* **EXERCISE PROMPT**: Each line in the listing below that holds "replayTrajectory" should be counted; reply with that number only.

* **ENTRIES SHOWN**:
>>>
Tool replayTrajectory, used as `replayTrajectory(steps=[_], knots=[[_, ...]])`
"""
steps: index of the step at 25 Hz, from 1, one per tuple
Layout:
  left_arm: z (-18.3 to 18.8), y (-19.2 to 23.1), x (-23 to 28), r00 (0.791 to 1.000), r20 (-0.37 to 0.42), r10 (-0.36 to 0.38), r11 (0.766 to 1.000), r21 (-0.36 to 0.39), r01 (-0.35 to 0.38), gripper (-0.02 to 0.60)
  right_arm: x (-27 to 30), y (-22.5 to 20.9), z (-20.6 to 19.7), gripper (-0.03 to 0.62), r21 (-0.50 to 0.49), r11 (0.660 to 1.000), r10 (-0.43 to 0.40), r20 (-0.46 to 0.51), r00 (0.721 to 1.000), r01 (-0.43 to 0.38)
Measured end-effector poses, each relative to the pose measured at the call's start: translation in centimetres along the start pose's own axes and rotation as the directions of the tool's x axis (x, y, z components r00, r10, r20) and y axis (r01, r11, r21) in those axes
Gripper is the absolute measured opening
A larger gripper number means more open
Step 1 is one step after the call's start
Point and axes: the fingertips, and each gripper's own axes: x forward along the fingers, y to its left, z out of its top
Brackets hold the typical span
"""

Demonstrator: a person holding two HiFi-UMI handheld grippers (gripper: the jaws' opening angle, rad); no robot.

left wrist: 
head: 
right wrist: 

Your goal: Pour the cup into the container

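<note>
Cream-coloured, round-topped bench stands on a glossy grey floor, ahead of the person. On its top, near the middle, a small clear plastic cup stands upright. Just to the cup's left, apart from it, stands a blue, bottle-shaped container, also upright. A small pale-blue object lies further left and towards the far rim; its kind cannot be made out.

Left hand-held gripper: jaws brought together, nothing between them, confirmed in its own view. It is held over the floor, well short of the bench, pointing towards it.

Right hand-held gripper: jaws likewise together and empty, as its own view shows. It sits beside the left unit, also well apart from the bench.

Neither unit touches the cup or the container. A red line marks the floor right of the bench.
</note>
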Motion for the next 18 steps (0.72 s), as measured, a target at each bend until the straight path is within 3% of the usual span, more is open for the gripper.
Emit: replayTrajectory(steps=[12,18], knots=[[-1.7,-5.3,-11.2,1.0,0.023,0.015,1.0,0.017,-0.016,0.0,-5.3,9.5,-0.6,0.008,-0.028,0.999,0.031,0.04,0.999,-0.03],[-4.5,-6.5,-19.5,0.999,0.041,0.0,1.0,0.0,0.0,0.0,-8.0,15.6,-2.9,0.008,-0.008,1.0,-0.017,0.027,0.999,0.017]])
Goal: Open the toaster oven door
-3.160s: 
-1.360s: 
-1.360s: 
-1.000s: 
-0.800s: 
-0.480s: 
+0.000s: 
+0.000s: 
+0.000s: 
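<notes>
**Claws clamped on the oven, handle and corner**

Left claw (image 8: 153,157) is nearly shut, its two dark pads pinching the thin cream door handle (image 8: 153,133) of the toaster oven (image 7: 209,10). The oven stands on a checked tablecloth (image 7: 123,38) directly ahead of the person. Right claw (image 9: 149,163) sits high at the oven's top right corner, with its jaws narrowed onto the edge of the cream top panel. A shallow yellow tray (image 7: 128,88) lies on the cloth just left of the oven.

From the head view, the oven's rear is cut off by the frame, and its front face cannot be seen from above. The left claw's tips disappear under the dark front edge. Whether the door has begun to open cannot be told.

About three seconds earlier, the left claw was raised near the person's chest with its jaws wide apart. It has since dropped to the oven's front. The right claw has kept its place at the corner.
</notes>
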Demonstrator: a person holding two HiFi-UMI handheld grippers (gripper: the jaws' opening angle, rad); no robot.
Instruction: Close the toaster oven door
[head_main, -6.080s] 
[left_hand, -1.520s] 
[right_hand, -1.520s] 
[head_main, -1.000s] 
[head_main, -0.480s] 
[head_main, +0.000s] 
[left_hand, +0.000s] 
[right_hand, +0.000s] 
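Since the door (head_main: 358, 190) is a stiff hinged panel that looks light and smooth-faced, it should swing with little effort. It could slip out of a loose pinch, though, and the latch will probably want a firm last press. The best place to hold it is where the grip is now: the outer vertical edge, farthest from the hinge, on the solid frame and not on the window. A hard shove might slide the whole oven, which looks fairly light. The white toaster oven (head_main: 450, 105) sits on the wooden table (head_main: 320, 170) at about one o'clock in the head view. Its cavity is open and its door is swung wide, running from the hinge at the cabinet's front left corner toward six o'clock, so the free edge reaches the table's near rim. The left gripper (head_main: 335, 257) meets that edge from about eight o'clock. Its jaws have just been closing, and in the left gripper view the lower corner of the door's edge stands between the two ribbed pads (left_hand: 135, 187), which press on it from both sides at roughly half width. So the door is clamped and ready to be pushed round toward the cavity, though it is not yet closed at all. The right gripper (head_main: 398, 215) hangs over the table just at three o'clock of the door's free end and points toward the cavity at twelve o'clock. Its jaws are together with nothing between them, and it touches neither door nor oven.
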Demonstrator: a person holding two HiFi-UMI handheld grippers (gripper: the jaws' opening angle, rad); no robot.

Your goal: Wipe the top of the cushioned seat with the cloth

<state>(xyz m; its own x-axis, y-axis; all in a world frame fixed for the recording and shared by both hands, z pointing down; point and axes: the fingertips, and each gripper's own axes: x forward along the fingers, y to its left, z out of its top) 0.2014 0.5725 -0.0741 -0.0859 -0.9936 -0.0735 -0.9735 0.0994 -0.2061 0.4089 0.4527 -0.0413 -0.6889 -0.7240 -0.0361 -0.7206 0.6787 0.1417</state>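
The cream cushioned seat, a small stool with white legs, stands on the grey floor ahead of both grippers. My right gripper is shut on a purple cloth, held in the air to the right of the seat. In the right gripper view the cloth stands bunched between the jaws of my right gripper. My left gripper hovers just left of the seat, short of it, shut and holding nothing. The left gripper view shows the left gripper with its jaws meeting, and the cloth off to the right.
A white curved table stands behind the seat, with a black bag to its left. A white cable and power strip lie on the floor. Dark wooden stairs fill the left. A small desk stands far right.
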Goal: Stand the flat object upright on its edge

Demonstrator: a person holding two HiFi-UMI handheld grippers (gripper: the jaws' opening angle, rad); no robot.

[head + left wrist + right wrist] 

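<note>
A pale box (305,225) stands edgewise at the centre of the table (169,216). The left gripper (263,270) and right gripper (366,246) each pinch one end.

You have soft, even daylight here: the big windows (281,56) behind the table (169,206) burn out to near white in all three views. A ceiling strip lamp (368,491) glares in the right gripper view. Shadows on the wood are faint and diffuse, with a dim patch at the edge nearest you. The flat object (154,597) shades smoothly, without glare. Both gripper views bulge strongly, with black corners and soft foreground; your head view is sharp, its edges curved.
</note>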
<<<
* **WRITTEN SOLUTION**: 2